Je me garderai bien de me poser en défenseur de Maryse Condé. Mais je demande qu’on relativise ses propos et qu’on cesse de voir dans son départ une forme de trahison. Pourquoi ? Parce que parmi nos diplômés et « intellectuels » martiniquais et guadeloupéens, il en existe qui sont dix fois pire, cent fois plus nocifs pour la cause antillaise, et qui pourtant sont bien installés, définitivement installés en Martinique et en Guadeloupe. Le plus grave est que ces individus, pour la plupart, furent membres, dans les années 70-80, membres ou dirigeants, d’organisations trotskystes, nationalistes, maoïstes ou d’extrême-gauche. A l’époque, il était hors de question pour quelqu’un partageant ces idéologies d’occuper des postes de « fonctionnaires d’autorité » car on y voyait, à juste titre, un moyen de conforter le système colonial.
Or, que constate-t-on aujourd’hui ? De soi-disant trotskystes, maoïstes, nationalistes ou d’extrême-gauche se sont battus pour occuper des postes de directeurs ou de chefs de service dans l’administration coloniale française ! A la lutte des classes s’est substituée la lutte des places. Particulièrement nombreux dans le système scolaro-universitaire, ces ralliés au système paradent à la tête de lycées, d’IUFM, d’IUT ou d’antennes universitaires où ils n’hésitent pas à s’allier aux Métros les plus réactionnaires pour d’une part, faire avancer leur petite carrière, d’autre part, se faire bien voir des autorités coloniales et se maintenir le plus longtemps en place, voire obtenir des promotions.
On est en droit dès lors de se demander s’il s’agit encore d’ « intellectuels », d’autant que la minceur, pour ne pas dire la médiocrité, de leurs travaux ou productions, les ont rendus internationalement connus du Vauclin à l’Ajoupa-Bouillon ou de Bouillante à Petit-Canal. Au moins Maryse Condé est-elle connue à New-York, Paris, Londres, Tokyo etc…et ses livres font-ils connaître (et aimer) la Guadeloupe dans toutes ces contrées, ce dont nous ne pouvons que lui être reconnaissants. Au moins n’a-t-elle jamais cherché à occuper le moindre poste dans le système colonial français, chose qu’elle aurait pu, soyons honnêtes, obtenir sans difficultés. Au moins n’a-t-elle pas présenté dix fois l’agrégation pour se faire finalement adouber par un copain. Au moins n’a-t-elle pas léché les bottes d’universitaires métros pour qu’ils lui ouvrent les portes de l’Université. Et après ça a le culot de se poser en historien, sociologue, anthropologue ou je ne sais quoi !

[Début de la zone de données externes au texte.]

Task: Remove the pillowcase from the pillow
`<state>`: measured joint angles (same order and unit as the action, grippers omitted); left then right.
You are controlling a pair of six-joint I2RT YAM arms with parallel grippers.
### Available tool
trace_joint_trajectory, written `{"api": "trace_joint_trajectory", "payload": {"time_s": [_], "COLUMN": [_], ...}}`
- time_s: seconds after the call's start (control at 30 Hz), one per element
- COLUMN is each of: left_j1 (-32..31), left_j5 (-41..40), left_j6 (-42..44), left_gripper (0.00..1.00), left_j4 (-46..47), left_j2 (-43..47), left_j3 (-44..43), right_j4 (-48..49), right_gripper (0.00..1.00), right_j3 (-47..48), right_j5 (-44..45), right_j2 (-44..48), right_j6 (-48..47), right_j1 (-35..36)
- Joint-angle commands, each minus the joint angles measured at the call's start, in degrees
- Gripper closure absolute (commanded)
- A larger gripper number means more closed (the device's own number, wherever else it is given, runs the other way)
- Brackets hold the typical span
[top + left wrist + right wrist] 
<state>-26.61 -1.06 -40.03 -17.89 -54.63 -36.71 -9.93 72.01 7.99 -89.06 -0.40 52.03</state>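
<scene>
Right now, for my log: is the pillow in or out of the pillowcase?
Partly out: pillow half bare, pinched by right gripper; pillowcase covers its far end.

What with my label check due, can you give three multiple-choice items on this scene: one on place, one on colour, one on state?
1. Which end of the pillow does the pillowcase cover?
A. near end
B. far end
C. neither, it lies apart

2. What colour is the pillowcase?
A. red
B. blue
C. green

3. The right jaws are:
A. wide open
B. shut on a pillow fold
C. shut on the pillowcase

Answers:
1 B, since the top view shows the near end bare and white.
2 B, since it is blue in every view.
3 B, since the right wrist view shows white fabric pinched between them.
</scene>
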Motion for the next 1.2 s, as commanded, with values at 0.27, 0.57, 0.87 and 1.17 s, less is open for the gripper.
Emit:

Les ralliés au système colonial, gauchistes ou nationalistes d’hier, sont les complices objectifs, voire actifs, du processus de génocide par substitution qui affecte nos pays depuis quinze ans. En effet, dans les institutions que ces messieurs-dames « dirigent », la part belle est faite aux gens venus d’ailleurs parce que c’est là la politique décidée par l’Etat français, un point c’est tout. Etat qui propose à certains d’entre eux des strapontins « en métropole » dans des organismes tels que la HALDE ou le Haut Comité à l’Intégration. Hier nationalistes, ces messieurs-dames plaident aujourd’hui pour notre assimilation totale à la mère-patrie, se faisant au passage les champions du droit-de-l’hommisme sioniste, tout cela pour quelques billets d’avions, deux-trois nuits d’hôtel à Paris et leur tronche dans le journal ou à la télé de temps en temps.
Décidément, non ! Je ne peux pas condamner Maryse Condé et ses propos quand je vois ces « racailles » au sens sarkozyen du terme, fermement installées dans nos pays et déterminées à jouer jusqu’au bout leur misérable rôle de Judas, de traîtres à leur pays et à leur culture. Petits directeurs ou chefs de ceci ou de cela, ils sont, dans le fond, cent fois pires que les assimilationnistes de Droite. Des crevures comme on dit dans le milieu du grand banditisme.
Maryse, quoi qu’il en soit, demeurera toujours une grande âme…
Raphaël Confiant.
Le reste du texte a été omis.